Brief
Copy whichever lines of the data hold the word "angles".

Supplied material
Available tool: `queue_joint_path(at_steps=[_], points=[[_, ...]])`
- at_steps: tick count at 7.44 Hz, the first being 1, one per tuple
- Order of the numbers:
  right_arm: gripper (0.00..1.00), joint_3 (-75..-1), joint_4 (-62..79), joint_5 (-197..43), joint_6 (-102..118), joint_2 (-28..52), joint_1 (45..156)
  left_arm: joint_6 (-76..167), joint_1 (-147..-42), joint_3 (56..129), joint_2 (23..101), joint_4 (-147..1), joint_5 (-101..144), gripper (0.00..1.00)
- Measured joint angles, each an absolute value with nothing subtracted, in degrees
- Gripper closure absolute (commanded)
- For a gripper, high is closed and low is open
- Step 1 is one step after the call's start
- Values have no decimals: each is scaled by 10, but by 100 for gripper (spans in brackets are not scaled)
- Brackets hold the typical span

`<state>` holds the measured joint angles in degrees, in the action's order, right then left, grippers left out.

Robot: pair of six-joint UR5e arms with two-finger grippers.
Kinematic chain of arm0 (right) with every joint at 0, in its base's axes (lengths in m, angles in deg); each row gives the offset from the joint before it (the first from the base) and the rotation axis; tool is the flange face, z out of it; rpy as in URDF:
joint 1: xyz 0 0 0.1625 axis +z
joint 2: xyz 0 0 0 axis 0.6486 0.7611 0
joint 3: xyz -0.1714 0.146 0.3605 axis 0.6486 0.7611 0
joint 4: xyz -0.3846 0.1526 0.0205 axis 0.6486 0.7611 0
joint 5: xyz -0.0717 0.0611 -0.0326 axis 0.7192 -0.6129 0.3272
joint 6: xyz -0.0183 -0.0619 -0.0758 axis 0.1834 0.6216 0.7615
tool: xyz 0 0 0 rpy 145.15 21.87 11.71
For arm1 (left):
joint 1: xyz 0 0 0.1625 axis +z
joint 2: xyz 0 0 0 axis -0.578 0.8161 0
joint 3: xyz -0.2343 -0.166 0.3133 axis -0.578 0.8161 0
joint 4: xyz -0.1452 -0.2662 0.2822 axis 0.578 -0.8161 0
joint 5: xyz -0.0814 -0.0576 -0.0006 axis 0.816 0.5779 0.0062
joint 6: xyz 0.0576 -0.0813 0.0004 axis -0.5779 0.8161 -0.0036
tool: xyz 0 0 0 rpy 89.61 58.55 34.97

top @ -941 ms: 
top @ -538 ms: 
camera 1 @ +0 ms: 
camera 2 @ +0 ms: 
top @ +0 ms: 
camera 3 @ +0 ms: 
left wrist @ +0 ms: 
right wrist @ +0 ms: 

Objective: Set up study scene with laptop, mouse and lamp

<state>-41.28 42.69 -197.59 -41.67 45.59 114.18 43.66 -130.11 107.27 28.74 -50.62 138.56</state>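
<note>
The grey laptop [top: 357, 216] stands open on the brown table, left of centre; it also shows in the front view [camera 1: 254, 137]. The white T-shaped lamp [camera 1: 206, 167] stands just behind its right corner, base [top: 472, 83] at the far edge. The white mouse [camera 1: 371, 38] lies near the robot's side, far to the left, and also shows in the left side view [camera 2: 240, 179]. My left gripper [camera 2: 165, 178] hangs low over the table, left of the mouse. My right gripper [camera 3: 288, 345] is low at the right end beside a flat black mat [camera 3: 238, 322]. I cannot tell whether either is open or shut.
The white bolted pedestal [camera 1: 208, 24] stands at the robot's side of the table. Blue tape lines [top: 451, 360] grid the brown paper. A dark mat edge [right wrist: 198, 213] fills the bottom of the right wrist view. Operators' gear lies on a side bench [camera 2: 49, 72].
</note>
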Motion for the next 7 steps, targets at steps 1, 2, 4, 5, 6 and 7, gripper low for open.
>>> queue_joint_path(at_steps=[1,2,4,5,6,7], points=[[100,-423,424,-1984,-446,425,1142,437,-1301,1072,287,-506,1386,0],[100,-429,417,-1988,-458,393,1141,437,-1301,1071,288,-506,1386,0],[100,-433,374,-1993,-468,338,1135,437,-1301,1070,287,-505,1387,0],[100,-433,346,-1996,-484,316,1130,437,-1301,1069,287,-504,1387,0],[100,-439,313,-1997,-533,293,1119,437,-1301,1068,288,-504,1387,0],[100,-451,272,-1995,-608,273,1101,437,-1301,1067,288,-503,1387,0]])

Solution to this exercise
- Measured joint angles, each an absolute value with nothing subtracted, in degrees
`<state>` holds the measured joint angles in degrees, in the action's order, right then left, grippers left out.
Kinematic chain of arm0 (right) with every joint at 0, in its base's axes (lengths in m, angles in deg); each row gives the offset from the joint before it (the first from the base) and the rotation axis; tool is the flange face, z out of it; rpy as in URDF:

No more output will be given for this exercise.